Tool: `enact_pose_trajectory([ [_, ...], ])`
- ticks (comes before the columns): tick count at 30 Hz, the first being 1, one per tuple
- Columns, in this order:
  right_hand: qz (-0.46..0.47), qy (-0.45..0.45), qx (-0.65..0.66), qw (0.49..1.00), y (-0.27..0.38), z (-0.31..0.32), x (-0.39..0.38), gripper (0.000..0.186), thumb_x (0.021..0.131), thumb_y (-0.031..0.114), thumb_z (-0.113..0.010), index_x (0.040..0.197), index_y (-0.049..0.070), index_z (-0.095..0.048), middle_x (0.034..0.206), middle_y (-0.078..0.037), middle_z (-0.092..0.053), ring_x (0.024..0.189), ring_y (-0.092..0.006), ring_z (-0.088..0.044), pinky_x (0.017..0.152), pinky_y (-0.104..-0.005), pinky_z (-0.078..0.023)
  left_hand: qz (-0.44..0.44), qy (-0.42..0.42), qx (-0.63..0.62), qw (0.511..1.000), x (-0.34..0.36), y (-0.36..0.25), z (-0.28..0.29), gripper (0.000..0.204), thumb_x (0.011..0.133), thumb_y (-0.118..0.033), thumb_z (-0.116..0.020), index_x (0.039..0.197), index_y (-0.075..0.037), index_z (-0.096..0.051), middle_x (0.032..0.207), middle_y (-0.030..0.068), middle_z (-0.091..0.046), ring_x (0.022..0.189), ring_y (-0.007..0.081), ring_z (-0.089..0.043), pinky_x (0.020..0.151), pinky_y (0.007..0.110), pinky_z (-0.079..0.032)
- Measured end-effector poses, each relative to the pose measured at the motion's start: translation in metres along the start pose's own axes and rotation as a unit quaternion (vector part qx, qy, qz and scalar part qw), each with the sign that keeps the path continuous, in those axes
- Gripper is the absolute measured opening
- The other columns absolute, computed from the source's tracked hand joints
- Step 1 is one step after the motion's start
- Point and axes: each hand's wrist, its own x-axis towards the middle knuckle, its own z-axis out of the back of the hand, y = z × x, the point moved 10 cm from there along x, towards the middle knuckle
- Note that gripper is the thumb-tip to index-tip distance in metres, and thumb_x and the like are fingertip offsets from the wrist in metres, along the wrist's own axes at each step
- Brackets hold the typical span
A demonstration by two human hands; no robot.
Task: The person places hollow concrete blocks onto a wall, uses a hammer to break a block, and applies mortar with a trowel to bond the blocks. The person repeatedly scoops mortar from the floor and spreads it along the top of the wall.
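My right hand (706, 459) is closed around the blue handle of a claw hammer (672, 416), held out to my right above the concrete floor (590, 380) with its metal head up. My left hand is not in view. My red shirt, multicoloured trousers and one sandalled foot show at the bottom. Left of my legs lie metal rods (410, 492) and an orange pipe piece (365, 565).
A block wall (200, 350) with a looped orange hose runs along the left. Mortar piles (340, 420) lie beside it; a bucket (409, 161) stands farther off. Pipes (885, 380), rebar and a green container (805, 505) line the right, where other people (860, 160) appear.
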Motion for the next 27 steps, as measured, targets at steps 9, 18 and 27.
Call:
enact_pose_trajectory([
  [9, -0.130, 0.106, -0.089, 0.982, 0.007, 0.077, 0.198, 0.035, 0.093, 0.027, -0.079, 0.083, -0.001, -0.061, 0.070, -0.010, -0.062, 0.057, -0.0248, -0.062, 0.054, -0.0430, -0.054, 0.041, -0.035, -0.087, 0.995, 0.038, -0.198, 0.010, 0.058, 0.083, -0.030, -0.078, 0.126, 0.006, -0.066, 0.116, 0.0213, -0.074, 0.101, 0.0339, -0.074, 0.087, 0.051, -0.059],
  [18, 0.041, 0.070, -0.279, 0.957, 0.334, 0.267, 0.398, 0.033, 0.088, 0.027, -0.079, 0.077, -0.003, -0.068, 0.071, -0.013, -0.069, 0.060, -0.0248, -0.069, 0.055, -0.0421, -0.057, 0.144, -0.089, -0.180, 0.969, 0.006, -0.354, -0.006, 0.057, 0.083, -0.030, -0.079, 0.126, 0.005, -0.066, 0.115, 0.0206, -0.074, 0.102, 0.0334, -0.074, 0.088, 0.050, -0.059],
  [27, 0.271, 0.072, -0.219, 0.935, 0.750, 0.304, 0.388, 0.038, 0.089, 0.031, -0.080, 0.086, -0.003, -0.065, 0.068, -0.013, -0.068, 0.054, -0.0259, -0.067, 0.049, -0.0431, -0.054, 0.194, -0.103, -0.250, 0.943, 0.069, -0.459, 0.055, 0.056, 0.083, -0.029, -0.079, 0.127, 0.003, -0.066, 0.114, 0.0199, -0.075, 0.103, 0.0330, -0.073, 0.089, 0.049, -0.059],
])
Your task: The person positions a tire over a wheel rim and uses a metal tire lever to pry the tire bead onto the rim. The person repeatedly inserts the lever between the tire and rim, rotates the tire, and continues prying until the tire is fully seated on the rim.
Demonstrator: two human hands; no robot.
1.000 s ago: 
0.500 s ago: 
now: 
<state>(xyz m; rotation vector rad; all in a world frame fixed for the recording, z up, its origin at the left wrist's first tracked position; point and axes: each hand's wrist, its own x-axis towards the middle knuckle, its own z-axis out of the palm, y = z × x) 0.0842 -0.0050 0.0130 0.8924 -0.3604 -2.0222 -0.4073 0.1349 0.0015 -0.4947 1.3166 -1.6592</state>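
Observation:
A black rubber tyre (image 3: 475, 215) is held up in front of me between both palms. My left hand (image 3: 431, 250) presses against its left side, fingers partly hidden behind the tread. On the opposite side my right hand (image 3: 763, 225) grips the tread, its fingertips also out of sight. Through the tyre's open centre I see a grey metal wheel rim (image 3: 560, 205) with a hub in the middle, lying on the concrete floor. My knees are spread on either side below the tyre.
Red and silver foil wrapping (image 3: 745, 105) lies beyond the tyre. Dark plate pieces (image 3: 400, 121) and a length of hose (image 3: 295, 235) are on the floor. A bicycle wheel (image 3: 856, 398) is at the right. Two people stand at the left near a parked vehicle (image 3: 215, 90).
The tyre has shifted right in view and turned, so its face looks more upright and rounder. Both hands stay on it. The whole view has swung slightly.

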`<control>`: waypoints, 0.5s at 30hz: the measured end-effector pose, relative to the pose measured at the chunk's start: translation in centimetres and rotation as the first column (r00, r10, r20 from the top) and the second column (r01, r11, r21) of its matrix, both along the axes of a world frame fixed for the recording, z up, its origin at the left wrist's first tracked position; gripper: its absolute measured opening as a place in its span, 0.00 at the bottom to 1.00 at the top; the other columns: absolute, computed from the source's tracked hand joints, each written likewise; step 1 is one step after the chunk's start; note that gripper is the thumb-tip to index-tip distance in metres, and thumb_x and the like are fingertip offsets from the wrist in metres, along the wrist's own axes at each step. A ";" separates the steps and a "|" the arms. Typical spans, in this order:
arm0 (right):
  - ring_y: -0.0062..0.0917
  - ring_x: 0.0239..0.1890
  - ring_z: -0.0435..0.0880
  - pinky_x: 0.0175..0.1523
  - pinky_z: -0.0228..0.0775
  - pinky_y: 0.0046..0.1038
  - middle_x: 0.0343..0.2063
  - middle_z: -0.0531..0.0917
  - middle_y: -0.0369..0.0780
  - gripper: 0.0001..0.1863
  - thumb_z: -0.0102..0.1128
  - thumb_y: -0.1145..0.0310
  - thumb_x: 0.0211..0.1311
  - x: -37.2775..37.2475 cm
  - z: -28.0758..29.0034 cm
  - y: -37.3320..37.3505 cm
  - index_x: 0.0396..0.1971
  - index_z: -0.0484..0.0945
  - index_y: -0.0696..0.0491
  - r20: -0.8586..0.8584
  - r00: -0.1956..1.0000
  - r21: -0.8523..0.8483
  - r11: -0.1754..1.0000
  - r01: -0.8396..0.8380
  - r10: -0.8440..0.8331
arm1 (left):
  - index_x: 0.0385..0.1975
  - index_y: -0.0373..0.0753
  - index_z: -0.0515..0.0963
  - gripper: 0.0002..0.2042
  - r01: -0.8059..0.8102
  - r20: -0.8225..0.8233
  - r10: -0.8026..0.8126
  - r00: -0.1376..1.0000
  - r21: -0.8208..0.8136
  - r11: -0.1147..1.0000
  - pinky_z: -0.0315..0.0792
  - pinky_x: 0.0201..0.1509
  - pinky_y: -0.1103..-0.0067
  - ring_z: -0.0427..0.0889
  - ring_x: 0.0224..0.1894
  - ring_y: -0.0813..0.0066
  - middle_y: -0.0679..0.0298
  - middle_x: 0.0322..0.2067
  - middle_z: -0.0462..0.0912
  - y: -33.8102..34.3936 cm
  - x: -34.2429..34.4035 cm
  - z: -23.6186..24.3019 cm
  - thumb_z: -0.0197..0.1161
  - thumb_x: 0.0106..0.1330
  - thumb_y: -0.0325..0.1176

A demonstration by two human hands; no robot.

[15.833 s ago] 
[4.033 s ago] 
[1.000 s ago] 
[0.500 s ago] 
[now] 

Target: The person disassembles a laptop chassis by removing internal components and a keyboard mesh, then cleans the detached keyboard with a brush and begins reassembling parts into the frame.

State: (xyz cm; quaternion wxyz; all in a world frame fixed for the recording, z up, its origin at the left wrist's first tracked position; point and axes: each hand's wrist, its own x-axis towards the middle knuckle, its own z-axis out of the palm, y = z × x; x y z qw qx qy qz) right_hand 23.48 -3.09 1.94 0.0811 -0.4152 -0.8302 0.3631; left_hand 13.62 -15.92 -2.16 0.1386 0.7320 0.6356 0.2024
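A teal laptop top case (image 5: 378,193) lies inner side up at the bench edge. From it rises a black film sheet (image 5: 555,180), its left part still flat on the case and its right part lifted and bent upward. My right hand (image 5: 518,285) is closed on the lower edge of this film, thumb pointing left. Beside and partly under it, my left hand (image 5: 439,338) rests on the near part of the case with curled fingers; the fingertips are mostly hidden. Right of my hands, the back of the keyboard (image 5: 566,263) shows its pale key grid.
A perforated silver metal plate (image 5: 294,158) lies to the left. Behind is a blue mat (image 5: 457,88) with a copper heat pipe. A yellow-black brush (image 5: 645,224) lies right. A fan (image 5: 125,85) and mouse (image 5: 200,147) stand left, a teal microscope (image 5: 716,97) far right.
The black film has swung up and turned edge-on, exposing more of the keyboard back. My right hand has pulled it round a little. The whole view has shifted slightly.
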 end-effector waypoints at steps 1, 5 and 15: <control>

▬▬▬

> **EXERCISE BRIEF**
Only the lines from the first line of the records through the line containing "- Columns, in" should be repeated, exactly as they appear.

> **RESULT OF THIS TASK**
Tool: `enact_pose_trajectory([ [_, ...], ])`
- ticks (comes before the columns): tick count at 30 Hz, the first being 1, one per tuple
- Columns, in this order:

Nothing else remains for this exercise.